Additionally, the outside agitator frame is always insulting to the people on the inside. Decades ago it was used by southern racists to suggest that African Americans didn't mind racism and segregation, and that it it was only when northerners came in and told them about it that they got upset. Today the use of the term outside agitators suggests that students aren't making their own decisions about the war in Gaza, and that students are not capable of forming opinions on their own. This may be a charitable view of the students, in some respects, but it is not true.
The students who are protesting have arrived at their opinions, for better or for worse, through their own, admittedly sometimes shoddy, analysis. Those who don't like the opinions, ideologies or the antisemitism of the students, need to confront it directly rather than write it off as something coming in from outside the university.
Additionally, a very relevant question about recent events on college campuses is who the real outside agitators are. Is it a graduate student finishing her PhD who doesn't get to campus much but believes in the cause and joins the encampment? Is it a pro-Palestinian activist who taught a course the previous semester and will probably teach in the future?

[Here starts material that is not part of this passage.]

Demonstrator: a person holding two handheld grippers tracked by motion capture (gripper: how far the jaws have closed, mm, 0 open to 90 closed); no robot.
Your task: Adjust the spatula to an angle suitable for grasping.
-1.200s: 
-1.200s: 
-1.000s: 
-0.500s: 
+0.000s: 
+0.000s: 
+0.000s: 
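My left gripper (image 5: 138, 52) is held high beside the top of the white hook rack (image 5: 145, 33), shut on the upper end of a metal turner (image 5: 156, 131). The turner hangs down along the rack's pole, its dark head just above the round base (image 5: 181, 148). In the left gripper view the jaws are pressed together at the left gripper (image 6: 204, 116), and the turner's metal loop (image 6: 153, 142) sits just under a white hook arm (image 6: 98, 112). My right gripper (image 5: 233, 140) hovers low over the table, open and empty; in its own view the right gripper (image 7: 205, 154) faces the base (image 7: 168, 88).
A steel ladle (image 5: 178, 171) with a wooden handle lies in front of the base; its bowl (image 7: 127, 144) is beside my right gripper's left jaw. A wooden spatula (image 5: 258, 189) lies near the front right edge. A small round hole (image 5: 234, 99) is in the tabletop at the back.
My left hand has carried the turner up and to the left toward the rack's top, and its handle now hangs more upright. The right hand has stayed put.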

I do not consider those kinds of people to be outsiders to the university community.
On the other hand, when a politician from another state, like Speaker of the House Mike Johnson, comes to the campus to grandstand for votes for his party, offends students and make the situation summarily worse, that politician is acting as an outside agitator.
When the mayor of a city like New York uses events at the highest profile university in the city to shore up his conservative base, that is also agitating from the outside. And lastly, even if you believe that it was essential to clear Hamilton Hall and that bringing the police on campus was just an unfortunate necessity, you have to ask yourself if was it necessary for the police to make a propaganda film about it, and if it was necessary that a gun was fired?

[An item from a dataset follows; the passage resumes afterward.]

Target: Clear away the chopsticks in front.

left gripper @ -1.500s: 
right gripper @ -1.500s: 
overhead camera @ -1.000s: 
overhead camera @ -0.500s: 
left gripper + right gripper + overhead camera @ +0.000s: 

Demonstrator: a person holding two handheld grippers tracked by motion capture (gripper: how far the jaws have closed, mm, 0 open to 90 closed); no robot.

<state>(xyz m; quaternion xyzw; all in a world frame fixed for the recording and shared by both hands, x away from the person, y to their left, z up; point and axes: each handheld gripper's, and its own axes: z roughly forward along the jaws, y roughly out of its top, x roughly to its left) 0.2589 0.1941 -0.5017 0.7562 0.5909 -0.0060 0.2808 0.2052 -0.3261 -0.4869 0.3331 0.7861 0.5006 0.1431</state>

The answer to both these questions is an unequivocal no. Eric Adams and the police excess he has celebrated have damaged the teaching and learning environment at Columbia much more than any demonstrators who may not have had a formal relationship with the university have.
It is also obviously true that some people at the encampments across the university and inside Hamilton had no affiliation with the university where they were protesting, but even if only people who were affiliated with the university were participating in these protests things wouldn't have looked very different.

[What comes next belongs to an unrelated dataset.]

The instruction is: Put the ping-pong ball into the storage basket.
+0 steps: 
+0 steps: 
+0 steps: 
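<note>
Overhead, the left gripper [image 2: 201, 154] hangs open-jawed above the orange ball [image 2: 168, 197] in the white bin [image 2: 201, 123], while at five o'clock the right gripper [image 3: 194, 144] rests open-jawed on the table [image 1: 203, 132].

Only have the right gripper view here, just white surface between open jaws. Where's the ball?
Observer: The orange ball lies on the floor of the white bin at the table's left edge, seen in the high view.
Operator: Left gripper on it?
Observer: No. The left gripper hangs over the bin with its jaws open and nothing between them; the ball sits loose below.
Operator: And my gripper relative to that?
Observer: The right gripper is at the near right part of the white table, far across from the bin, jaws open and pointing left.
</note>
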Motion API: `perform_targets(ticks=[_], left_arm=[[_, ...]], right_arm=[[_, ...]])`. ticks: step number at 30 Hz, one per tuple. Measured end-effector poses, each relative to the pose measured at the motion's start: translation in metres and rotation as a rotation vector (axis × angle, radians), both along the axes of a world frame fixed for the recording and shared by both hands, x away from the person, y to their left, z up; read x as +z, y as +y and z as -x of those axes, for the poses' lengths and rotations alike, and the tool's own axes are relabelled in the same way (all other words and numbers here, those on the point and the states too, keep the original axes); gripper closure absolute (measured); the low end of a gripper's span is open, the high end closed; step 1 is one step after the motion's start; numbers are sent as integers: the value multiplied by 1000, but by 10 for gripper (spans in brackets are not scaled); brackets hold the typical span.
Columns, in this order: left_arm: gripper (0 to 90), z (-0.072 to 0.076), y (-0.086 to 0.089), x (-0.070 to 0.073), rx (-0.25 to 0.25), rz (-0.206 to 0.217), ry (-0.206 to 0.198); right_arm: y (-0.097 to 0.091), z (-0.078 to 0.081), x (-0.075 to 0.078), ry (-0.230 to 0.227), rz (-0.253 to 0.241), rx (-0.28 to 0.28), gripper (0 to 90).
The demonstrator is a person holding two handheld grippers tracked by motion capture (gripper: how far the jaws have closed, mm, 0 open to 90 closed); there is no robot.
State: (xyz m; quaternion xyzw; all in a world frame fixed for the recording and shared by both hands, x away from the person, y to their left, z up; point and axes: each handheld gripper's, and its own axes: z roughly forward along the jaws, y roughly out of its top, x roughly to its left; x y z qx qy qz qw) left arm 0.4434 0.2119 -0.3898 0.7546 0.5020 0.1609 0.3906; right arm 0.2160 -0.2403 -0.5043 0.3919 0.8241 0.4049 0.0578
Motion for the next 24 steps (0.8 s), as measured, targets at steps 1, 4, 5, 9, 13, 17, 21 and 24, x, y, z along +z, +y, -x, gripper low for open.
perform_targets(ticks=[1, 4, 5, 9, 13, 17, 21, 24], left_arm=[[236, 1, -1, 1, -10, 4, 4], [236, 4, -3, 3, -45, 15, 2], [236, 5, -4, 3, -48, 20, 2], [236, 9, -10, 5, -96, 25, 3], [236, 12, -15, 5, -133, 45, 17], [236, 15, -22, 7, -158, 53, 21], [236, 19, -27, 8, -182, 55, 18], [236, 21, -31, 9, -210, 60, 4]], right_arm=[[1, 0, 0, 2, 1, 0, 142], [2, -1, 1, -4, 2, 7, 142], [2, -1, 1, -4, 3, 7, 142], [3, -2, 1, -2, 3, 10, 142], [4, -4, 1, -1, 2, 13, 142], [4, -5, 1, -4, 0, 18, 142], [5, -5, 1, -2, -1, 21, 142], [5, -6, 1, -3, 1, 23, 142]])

On other hand, it should be axiomatic that if politicians, community groups from the outside back in October and November with trucks doxxing students at Columbia and elsewhere, videographers from the Police Department intent on making a promotional film about clearing Hamilton Hall at Columbia or right wing seeming vigilante groups coming at UCLA had stayed off campus the environment on college campuses today would be much better.
The outside agitator narrative is condescending, dishonest and is often used to infantilize students or other activists, and trivialize their concerns and demands. As we head towards graduations, summer and the start of the new academic year in the fall, it will be very helpful to stop talking about outside agitators and, regardless of whether or not you agree with the substance of the students’ demands or opinions, recognize that this protest movement is organic, legitimate and not going away as long as this war continues.
Agree with Stefan below. Outside agitators, professionals there to create trouble are a real thing.
Pamphlets stating "death to America" arent a great contribution either.
Professional protesters is a better term. There is lots of reliable information that intense training for these occupations took place. It’s really NOT just some idealistic college students expressing their views.
The “fake blood” covered man who interrupted a graduation shouting “KILL ALL JEWS” was not a great contribution to freedom of speech!